YOUR OBJECTIVE ::
Return all of the material exactly; no line may be dropped.
━━ EXERCISE DATA ━━
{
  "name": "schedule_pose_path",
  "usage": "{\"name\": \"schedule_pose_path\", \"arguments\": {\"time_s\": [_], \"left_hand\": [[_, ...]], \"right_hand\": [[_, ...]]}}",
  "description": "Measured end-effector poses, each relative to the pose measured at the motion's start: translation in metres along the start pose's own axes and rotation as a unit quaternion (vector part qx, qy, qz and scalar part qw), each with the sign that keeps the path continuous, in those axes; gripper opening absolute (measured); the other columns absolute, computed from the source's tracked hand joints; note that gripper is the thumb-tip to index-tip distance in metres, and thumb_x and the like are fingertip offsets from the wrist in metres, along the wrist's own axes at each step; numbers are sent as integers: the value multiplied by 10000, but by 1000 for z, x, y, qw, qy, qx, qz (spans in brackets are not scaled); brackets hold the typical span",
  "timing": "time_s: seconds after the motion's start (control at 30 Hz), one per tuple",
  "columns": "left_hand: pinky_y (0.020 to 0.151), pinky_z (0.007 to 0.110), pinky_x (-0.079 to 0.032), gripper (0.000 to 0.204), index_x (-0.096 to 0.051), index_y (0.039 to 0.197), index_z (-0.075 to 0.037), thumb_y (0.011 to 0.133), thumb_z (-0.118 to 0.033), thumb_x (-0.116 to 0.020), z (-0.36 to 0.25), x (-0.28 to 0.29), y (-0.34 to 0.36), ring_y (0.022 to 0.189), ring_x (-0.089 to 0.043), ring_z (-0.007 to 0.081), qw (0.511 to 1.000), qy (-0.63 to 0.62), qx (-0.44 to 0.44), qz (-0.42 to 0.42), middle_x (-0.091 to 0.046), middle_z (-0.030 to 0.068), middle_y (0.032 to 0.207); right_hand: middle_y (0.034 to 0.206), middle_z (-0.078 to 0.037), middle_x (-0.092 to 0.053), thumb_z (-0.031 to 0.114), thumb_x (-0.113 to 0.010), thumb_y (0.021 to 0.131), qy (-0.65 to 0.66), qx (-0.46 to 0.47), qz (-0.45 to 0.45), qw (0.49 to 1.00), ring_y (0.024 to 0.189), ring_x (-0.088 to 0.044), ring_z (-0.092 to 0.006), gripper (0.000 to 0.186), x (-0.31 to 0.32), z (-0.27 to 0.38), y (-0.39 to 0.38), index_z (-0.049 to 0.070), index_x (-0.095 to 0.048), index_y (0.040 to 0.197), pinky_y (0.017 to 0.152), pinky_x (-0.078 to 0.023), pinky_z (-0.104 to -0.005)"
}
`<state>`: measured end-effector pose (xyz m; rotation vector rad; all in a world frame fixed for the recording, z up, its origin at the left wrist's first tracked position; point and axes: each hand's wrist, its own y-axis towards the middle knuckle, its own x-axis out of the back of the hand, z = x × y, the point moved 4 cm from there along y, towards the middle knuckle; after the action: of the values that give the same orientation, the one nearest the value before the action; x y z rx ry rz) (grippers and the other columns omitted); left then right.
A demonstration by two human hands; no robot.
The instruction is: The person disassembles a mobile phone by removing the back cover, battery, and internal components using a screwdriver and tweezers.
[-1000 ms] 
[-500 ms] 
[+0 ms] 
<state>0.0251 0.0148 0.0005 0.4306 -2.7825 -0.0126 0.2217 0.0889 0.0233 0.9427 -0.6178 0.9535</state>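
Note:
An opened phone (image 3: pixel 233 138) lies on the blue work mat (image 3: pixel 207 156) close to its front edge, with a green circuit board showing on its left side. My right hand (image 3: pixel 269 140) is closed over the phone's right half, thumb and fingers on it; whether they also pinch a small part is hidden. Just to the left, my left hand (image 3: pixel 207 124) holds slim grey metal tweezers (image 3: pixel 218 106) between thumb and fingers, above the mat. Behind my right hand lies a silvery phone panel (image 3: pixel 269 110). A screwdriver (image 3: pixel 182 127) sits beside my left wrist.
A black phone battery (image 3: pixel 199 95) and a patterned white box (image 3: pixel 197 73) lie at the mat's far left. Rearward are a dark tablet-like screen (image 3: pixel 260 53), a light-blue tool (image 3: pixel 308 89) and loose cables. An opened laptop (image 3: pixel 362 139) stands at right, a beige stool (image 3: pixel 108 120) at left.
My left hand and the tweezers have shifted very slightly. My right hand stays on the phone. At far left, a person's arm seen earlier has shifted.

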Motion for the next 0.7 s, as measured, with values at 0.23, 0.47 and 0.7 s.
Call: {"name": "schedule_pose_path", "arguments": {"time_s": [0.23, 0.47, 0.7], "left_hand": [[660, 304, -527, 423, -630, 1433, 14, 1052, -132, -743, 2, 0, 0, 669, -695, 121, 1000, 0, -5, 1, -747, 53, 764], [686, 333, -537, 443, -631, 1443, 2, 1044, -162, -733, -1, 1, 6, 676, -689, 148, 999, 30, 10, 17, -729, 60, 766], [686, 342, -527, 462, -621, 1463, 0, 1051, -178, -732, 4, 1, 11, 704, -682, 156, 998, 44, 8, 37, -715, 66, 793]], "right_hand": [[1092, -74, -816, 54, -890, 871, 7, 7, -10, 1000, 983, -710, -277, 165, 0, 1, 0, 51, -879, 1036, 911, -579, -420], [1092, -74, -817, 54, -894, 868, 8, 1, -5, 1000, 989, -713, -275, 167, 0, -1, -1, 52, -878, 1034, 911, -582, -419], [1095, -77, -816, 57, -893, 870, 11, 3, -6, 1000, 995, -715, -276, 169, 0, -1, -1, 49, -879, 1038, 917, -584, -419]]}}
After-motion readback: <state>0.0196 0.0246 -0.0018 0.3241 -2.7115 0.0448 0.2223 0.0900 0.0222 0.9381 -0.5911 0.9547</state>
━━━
TASK OUTPUT ::
{
  "name": "schedule_pose_path",
  "usage": "{\"name\": \"schedule_pose_path\", \"arguments\": {\"time_s\": [_], \"left_hand\": [[_, ...]], \"right_hand\": [[_, ...]]}}",
  "description": "Measured end-effector poses, each relative to the pose measured at the motion's start: translation in metres along the start pose's own axes and rotation as a unit quaternion (vector part qx, qy, qz and scalar part qw), each with the sign that keeps the path continuous, in those axes; gripper opening absolute (measured); the other columns absolute, computed from the source's tracked hand joints; note that gripper is the thumb-tip to index-tip distance in metres, and thumb_x and the like are fingertip offsets from the wrist in metres, along the wrist's own axes at each step; numbers are sent as integers: the value multiplied by 10000, but by 1000 for z, x, y, qw, qy, qx, qz (spans in brackets are not scaled); brackets hold the typical span",
  "timing": "time_s: seconds after the motion's start (control at 30 Hz), one per tuple",
  "columns": "left_hand: pinky_y (0.020 to 0.151), pinky_z (0.007 to 0.110), pinky_x (-0.079 to 0.032), gripper (0.000 to 0.204), index_x (-0.096 to 0.051), index_y (0.039 to 0.197), index_z (-0.075 to 0.037), thumb_y (0.011 to 0.133), thumb_z (-0.118 to 0.033), thumb_x (-0.116 to 0.020), z (-0.36 to 0.25), x (-0.28 to 0.29), y (-0.34 to 0.36), ring_y (0.022 to 0.189), ring_x (-0.089 to 0.043), ring_z (-0.007 to 0.081), qw (0.511 to 1.000), qy (-0.63 to 0.62), qx (-0.44 to 0.44), qz (-0.42 to 0.42), middle_x (-0.091 to 0.046), middle_z (-0.030 to 0.068), middle_y (0.032 to 0.207); right_hand: middle_y (0.034 to 0.206), middle_z (-0.078 to 0.037), middle_x (-0.092 to 0.053), thumb_z (-0.031 to 0.114), thumb_x (-0.113 to 0.010), thumb_y (0.021 to 0.131), qy (-0.65 to 0.66), qx (-0.46 to 0.47), qz (-0.45 to 0.45), qw (0.49 to 1.00), ring_y (0.024 to 0.189), ring_x (-0.088 to 0.044), ring_z (-0.092 to 0.006), gripper (0.000 to 0.186), x (-0.31 to 0.32), z (-0.27 to 0.38), y (-0.39 to 0.38), index_z (-0.049 to 0.070), index_x (-0.095 to 0.048), index_y (0.040 to 0.197), pinky_y (0.017 to 0.152), pinky_x (-0.078 to 0.023), pinky_z (-0.104 to -0.005)"
}
`<state>`: measured end-effector pose (xyz m; rotation vector rad; all in a world frame fixed for the recording, z up, its origin at the left wrist's first tracked position; point and axes: each hand's wrist, its own y-axis towards the middle knuckle, its own x-axis out of the back of the hand, z = x × y, the point moved 4 cm from there along y, towards the middle knuckle; after the action: of the values that give the same orientation, the one nearest the value before the action; x y z rx ry rz) (grippers and the other columns omitted); left then right.
A demonstration by two human hands; no robot.
The instruction is: The person disassembles a mobile phone by removing the back cover, battery, and internal components using a screwdriver and tweezers.
[-1000 ms] 
[-500 ms] 
[+0 ms] 
<state>0.0251 0.0148 0.0005 0.4306 -2.7825 -0.0126 0.2217 0.0889 0.0233 0.9427 -0.6178 0.9535</state>
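Note:
An opened phone (image 3: pixel 233 138) lies on the blue work mat (image 3: pixel 207 156) close to its front edge, with a green circuit board showing on its left side. My right hand (image 3: pixel 269 140) is closed over the phone's right half, thumb and fingers on it; whether they also pinch a small part is hidden. Just to the left, my left hand (image 3: pixel 207 124) holds slim grey metal tweezers (image 3: pixel 218 106) between thumb and fingers, above the mat. Behind my right hand lies a silvery phone panel (image 3: pixel 269 110). A screwdriver (image 3: pixel 182 127) sits beside my left wrist.
A black phone battery (image 3: pixel 199 95) and a patterned white box (image 3: pixel 197 73) lie at the mat's far left. Rearward are a dark tablet-like screen (image 3: pixel 260 53), a light-blue tool (image 3: pixel 308 89) and loose cables. An opened laptop (image 3: pixel 362 139) stands at right, a beige stool (image 3: pixel 108 120) at left.
My left hand and the tweezers have shifted very slightly. My right hand stays on the phone. At far left, a person's arm seen earlier has shifted.
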
Motion for the next 0.7 s, as measured, with values at 0.23, 0.47 and 0.7 s.
Call: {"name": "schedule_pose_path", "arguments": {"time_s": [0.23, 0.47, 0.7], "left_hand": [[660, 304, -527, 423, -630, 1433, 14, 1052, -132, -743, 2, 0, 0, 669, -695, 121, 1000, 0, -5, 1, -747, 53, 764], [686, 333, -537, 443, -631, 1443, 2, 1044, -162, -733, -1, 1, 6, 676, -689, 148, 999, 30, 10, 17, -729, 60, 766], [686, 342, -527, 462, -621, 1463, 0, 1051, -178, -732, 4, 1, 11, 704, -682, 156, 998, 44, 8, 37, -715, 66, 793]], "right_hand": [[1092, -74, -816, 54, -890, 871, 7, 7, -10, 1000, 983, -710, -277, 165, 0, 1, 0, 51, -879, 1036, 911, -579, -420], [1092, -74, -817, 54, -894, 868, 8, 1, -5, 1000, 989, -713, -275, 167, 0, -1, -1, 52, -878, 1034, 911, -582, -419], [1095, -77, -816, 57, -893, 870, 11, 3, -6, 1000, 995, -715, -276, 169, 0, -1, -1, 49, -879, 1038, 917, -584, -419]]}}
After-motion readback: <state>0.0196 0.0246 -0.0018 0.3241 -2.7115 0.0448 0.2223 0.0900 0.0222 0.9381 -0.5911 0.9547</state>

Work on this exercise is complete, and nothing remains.